Other economists might also characterize this outcome as consistent with the Lerner symmetry theorem, that is: "If a country reduces how much it buys from the rest of the world in imports, it will not need to sell as much to the rest of the world in exports."
This perception may be because these statements on their surface may seem intuitive: VATs are imposed on imports and rebated on exports. Conversely, economists' explanations about exchange rates and trade and balance of payment equilibrium may be complex. As a result, the perception that VATs are trade barriers may persist.

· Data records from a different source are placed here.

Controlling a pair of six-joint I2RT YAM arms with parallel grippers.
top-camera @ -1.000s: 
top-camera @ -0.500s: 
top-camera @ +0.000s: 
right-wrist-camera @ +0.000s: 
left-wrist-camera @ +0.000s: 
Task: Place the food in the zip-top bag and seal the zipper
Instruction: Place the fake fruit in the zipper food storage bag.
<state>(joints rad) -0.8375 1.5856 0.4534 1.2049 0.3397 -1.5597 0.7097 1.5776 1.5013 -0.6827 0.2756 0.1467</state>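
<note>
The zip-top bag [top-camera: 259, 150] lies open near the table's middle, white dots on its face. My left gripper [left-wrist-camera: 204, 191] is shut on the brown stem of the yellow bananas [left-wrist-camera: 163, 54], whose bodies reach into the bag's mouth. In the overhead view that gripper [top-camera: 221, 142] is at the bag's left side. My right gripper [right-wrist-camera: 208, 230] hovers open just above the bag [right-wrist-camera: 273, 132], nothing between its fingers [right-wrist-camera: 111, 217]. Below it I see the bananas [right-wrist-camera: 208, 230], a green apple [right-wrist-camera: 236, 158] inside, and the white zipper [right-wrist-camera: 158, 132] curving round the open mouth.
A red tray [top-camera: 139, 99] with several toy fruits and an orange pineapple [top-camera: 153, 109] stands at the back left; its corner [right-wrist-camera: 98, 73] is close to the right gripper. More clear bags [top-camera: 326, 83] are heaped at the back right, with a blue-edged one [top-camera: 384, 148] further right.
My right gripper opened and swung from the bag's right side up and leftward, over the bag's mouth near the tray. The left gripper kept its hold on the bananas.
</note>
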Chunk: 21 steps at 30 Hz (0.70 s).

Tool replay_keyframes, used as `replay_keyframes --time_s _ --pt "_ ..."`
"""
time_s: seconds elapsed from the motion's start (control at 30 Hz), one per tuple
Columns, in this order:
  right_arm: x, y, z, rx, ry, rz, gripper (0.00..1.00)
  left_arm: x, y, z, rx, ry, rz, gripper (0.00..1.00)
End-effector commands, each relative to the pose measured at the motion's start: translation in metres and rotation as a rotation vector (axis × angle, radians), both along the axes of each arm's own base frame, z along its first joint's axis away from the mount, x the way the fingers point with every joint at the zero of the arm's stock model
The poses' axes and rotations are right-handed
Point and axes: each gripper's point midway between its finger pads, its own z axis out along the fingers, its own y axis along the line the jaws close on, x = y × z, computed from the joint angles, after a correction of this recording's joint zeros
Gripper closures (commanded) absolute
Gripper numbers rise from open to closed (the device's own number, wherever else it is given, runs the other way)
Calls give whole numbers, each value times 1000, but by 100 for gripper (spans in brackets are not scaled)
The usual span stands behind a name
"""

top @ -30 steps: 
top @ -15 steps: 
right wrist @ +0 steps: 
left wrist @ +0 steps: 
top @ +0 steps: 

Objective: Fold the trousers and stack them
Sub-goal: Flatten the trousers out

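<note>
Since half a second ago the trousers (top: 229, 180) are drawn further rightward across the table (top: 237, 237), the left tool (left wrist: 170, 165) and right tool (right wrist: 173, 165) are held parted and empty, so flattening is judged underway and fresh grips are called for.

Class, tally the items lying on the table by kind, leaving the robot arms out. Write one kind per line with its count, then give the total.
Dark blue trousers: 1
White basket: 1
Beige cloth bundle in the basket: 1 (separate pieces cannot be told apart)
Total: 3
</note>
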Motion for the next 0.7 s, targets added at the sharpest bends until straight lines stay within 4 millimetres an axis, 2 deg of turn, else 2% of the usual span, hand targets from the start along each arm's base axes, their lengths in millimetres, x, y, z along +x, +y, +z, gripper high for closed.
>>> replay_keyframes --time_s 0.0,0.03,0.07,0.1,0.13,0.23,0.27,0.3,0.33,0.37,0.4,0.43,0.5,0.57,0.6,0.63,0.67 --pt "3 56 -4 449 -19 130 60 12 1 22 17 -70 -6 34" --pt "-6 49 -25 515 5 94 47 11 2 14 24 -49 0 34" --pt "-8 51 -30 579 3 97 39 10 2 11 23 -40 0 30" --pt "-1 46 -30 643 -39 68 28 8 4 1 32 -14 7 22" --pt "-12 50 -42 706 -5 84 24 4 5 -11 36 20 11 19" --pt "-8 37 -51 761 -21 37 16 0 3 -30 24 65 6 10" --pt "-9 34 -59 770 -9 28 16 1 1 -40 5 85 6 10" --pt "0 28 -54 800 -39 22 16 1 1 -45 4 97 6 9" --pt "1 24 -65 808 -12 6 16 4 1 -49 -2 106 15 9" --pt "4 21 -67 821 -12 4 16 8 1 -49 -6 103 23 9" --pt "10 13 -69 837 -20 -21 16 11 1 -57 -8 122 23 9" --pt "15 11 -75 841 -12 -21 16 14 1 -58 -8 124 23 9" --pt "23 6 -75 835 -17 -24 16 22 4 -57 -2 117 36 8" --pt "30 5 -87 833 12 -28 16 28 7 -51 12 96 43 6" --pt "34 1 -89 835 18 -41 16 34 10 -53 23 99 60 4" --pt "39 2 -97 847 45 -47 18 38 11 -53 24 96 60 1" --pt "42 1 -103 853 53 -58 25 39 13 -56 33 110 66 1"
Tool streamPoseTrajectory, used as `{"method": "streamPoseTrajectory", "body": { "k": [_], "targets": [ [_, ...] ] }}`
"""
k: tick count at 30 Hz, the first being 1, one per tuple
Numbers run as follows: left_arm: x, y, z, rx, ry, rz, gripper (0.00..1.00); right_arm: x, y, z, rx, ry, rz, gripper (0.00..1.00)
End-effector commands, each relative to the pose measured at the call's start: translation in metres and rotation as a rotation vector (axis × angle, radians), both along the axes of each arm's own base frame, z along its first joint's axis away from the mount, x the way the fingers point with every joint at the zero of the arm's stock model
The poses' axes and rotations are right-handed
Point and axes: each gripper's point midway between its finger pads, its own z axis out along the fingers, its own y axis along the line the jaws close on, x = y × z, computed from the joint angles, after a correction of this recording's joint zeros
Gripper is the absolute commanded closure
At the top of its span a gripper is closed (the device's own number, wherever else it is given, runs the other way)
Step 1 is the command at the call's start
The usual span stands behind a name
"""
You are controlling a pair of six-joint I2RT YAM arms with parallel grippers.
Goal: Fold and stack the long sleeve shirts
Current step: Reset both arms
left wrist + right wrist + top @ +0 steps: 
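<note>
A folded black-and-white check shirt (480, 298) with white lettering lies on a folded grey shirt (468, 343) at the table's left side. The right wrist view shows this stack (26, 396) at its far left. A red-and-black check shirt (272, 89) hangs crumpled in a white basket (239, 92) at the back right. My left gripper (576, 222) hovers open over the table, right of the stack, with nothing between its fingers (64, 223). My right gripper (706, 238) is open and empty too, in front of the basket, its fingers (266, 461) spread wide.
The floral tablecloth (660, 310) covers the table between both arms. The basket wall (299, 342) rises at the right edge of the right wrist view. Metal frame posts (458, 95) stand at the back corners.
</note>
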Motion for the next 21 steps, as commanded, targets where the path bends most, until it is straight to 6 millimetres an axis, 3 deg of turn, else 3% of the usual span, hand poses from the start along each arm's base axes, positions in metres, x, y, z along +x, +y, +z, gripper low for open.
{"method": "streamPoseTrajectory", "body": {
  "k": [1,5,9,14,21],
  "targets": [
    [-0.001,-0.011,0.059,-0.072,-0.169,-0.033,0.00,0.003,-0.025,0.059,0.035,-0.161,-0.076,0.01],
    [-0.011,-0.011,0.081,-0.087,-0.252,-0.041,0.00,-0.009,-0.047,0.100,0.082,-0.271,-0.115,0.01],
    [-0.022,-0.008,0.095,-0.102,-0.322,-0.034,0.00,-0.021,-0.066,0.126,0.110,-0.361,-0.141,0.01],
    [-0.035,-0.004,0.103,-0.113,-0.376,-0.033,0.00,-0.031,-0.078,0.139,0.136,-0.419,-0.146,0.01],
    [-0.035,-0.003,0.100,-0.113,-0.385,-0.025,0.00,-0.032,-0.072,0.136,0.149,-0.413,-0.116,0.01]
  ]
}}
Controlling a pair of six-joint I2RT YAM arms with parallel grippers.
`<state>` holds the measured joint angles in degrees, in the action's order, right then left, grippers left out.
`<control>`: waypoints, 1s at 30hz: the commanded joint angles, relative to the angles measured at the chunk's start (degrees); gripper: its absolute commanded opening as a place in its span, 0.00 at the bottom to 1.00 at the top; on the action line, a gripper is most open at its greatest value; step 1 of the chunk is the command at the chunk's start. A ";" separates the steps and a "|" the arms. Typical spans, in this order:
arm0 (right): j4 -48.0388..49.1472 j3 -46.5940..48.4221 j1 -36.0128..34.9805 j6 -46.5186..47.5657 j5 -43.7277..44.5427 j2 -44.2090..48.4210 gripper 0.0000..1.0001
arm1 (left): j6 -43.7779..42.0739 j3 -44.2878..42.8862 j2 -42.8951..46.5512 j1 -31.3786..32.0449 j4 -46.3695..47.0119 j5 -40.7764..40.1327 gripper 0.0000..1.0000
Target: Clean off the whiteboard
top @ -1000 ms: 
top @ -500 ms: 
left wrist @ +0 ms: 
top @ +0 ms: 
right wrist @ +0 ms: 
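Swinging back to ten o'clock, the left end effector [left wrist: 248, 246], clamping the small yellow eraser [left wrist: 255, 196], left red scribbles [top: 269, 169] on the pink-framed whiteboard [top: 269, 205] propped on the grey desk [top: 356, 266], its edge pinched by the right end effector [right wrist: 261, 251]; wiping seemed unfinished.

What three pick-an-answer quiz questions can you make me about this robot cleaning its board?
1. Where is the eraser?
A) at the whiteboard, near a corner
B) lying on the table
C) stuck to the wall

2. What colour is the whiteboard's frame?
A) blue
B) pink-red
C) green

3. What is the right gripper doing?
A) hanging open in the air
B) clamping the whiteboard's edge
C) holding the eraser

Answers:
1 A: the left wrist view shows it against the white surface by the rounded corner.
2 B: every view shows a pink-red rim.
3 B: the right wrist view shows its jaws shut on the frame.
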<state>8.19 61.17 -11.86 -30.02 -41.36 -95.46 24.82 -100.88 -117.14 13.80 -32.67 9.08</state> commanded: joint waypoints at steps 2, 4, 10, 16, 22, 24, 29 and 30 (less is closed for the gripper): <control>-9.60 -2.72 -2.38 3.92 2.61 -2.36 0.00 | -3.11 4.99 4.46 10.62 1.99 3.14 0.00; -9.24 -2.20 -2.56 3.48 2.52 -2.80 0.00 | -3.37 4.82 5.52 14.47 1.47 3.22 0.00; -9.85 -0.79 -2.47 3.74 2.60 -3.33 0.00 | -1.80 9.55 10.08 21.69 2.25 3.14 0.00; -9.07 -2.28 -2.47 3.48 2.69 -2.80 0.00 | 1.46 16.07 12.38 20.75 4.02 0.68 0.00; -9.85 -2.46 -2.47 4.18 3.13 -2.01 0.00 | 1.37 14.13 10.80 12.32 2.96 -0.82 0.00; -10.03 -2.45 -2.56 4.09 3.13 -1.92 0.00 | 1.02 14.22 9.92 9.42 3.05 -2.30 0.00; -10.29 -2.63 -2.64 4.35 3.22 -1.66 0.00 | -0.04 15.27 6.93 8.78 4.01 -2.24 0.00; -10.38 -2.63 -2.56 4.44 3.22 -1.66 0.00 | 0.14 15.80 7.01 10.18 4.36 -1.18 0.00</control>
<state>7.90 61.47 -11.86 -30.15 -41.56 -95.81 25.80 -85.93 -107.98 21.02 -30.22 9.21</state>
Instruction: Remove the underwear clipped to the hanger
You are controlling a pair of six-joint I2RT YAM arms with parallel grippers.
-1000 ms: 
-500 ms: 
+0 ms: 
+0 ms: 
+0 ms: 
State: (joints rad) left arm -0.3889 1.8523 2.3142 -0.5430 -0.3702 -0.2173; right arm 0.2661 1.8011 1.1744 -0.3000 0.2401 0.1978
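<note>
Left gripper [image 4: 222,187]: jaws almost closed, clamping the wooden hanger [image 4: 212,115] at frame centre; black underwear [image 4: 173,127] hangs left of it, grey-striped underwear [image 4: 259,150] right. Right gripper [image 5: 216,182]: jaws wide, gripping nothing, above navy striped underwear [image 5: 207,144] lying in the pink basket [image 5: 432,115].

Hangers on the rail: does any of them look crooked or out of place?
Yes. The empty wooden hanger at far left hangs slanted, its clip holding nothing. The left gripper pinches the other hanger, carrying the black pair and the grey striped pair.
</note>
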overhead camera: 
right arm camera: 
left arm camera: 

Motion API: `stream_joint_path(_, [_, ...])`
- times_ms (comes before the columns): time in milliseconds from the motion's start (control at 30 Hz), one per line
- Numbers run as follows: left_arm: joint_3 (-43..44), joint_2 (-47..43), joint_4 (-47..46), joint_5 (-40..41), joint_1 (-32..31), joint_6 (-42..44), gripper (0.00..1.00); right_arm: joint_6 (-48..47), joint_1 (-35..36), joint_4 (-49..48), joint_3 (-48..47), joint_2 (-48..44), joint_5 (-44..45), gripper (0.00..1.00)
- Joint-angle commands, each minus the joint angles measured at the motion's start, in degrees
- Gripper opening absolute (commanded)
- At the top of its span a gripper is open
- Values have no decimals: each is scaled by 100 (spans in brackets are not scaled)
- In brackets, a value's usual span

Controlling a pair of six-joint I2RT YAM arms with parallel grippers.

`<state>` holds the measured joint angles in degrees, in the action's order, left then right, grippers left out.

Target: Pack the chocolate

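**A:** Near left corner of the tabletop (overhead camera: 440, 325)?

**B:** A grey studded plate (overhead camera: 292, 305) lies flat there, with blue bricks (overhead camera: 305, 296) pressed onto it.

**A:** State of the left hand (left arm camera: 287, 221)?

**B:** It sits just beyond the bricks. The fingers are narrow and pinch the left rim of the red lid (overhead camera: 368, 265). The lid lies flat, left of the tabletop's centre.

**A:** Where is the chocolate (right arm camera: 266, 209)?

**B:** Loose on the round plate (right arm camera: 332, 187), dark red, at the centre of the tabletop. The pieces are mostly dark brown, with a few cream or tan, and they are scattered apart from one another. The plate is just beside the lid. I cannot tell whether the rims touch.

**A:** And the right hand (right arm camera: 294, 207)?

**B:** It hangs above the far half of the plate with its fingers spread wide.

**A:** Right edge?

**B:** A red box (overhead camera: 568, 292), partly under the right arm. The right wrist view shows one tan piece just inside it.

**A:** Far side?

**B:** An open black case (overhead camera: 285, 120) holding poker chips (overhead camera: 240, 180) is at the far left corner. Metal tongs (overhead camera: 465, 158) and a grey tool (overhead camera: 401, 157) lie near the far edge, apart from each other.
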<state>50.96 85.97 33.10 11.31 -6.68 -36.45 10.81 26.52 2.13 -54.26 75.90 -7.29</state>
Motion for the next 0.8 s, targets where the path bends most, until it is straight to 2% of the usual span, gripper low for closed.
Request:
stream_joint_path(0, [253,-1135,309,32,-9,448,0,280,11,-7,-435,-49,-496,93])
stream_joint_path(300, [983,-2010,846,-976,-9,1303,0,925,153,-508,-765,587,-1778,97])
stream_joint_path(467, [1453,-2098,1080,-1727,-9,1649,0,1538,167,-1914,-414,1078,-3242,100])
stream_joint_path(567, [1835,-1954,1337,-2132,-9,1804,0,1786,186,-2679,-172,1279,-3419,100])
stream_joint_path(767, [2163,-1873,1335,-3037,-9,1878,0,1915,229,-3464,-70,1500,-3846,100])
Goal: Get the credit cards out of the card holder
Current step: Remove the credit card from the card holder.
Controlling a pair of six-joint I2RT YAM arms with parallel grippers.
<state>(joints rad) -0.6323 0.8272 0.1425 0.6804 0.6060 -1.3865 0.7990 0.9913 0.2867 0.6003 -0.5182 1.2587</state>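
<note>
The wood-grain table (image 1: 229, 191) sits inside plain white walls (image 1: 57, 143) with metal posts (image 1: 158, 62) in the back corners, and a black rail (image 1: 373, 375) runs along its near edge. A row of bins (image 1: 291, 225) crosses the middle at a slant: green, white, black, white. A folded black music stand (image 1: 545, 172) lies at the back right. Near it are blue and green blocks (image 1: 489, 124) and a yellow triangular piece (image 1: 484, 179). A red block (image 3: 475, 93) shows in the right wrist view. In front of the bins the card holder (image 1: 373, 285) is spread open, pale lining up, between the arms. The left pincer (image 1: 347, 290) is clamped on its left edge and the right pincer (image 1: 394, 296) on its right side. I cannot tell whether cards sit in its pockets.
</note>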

One illustration that may help clarify the neutrality of border adjustments is to return to a comparison to retail sales taxes, A uniform VAT is equivalent to a uniform retail sales tax. Both tax domestic consumption regardless of where goods or services were produced. Since a retail sales tax is collected at the final stage of domestic consumption, it is the same as if the tax were imposed at an earlier stage and border adjustments made. A retail sales tax does not favor domestic over foreign production and, as it is not imposed on exports, it does not discourage or encourage imports and exports. These observations together imply that a VAT (like a retail sales tax) neither encourages nor discourages exports or imports. Therefore, VATs are not generally characterized by economists as tariffs or export subsidies.